Given information Block Start

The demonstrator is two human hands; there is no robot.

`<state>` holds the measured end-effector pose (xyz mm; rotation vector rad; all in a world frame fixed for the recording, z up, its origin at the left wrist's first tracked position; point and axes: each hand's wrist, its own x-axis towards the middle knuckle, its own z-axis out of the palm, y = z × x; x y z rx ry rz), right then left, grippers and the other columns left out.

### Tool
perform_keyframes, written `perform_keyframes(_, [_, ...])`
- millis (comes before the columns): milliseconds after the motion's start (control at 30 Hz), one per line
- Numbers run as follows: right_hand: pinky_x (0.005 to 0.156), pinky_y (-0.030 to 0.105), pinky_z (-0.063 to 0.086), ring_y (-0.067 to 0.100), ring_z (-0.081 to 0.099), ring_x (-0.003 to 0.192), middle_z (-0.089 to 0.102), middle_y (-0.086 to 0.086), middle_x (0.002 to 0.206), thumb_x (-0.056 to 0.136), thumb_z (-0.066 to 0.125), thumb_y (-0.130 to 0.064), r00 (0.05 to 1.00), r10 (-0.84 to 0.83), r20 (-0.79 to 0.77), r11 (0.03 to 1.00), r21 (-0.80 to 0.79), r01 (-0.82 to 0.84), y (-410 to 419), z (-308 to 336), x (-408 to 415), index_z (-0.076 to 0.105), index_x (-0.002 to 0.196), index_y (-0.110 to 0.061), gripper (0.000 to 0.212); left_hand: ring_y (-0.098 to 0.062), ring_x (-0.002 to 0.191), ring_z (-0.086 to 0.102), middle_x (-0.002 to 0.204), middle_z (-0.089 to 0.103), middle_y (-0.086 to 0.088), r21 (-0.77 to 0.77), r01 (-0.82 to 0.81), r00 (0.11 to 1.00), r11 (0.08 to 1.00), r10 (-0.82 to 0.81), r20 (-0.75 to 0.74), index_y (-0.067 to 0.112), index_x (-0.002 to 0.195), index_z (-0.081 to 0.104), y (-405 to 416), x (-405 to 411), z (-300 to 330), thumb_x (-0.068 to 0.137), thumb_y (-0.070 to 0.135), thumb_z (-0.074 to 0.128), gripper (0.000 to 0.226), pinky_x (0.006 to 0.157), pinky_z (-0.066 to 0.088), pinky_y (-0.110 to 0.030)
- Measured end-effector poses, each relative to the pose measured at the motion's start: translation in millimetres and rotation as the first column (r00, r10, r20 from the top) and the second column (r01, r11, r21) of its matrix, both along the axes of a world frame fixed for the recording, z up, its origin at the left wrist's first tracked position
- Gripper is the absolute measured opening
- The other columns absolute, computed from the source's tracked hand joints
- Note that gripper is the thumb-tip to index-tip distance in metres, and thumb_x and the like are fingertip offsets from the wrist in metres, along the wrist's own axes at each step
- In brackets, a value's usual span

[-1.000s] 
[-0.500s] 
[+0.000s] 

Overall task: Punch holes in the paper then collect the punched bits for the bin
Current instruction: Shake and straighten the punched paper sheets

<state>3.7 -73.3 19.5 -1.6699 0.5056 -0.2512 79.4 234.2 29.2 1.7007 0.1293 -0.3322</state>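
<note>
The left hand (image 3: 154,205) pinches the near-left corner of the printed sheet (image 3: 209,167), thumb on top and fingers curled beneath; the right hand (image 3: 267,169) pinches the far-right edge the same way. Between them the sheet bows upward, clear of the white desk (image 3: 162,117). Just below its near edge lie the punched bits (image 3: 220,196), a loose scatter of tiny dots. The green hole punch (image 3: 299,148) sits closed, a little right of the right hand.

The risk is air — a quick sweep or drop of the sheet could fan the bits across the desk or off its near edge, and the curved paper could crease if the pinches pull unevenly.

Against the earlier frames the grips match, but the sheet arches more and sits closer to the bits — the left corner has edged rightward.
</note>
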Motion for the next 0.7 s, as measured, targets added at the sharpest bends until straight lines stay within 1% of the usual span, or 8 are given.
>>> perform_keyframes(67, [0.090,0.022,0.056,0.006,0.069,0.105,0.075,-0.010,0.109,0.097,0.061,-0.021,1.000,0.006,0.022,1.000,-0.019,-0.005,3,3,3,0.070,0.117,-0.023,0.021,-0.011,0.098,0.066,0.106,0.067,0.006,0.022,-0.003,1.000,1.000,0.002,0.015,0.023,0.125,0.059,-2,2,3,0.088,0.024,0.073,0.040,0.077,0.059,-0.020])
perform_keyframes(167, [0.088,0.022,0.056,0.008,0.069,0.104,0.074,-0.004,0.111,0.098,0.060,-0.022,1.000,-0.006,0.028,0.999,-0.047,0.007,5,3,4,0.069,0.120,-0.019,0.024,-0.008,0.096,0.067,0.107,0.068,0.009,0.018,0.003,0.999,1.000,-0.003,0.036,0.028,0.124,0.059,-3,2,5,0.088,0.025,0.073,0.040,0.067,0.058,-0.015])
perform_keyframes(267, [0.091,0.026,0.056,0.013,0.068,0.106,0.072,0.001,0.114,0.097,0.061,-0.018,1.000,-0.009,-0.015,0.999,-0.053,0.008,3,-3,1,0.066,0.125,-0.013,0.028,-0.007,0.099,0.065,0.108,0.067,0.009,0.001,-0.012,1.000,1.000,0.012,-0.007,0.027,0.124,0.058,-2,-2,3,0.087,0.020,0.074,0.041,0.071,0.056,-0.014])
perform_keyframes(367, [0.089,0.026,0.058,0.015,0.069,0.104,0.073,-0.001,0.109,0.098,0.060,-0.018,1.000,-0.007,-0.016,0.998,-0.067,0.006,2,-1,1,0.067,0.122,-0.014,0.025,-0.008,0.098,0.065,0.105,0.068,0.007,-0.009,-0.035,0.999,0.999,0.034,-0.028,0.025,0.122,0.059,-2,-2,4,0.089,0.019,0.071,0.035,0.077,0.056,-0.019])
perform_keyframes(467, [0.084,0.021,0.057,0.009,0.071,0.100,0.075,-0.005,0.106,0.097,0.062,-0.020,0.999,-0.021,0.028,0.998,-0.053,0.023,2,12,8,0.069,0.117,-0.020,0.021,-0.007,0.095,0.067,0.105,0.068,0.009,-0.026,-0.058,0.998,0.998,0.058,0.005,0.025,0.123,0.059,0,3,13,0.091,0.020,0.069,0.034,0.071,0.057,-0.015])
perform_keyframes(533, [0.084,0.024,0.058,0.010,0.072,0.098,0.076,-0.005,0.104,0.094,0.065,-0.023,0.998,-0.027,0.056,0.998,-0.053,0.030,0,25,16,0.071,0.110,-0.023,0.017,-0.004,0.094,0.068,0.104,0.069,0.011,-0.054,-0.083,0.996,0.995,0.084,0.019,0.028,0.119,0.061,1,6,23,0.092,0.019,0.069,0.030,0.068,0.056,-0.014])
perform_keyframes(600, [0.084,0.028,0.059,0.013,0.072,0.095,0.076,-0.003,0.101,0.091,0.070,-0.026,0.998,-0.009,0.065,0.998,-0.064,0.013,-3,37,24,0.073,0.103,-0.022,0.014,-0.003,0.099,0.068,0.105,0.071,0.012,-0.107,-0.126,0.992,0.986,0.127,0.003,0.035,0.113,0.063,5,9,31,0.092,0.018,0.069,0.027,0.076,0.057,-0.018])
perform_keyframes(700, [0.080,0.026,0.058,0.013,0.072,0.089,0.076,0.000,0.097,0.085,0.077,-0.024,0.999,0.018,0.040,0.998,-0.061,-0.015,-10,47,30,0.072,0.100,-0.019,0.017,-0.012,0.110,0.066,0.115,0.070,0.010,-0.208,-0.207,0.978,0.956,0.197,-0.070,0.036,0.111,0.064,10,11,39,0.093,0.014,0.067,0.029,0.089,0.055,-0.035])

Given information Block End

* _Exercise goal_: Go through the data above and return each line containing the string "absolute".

* _Result_:
- Gripper is the absolute measured opening
- The other columns absolute, computed from the source's tracked hand joints

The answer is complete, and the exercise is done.